Recently, France summoned the Financial Action Task Force (FATF) to intensify and strengthen supervision in all types of transactions made in cryptocurrencies. For that, 35 countries were called to know how they can prevent their crypto assets from being scammed or misused by anyone other than the carrier.
To curb threads to cryptocurrencies, certain guidelines are altered on a larger scale. Those enforce FATF to objectify and aim at crypto facilitators to value a new set of rules and regulations. In order to bring uniformity in trading cryptocurrencies, all members were advised to standardize their business in a way like operations are dealt with in commercial banking.
Financial government policies are made obligatory to be followed by the members. That entails the adoption of modified rules and regulations and confirming implementations of adopted changes in the cryptocurrencies. Moreover, these finalized rules and regulations are going to be set as FATF pre-requisites and will be functional from the month of June 2019.

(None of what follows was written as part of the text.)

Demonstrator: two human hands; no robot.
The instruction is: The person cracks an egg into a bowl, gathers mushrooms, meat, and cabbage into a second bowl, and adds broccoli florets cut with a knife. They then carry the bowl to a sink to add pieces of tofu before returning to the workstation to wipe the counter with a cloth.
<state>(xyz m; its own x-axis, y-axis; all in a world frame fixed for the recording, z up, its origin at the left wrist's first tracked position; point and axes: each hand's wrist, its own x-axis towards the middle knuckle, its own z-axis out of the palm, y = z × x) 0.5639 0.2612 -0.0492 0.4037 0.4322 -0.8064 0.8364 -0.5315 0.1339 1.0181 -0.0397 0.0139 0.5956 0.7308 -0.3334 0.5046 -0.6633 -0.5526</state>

Property, funds, proceeds, corresponding, are some of the ways to anticipate digital currency – cryptocurrencies. This would be rather to create basic yet effective suggestions for FATF. In addition to it, member nations have to have certain methods to take care of cryptocurrencies and their providers. They should also understand the prospective terror that could lead to money laundering and the impact of it on other actions.
Last but not least; there is no need for member countries to create a new license if it is already prevalent in the financial institution. It is because the supposedly said financial institutions have obligations to comply. However, new suggestions could be made. Hence, cryptocurrency providers are allowed to accept virtual assets.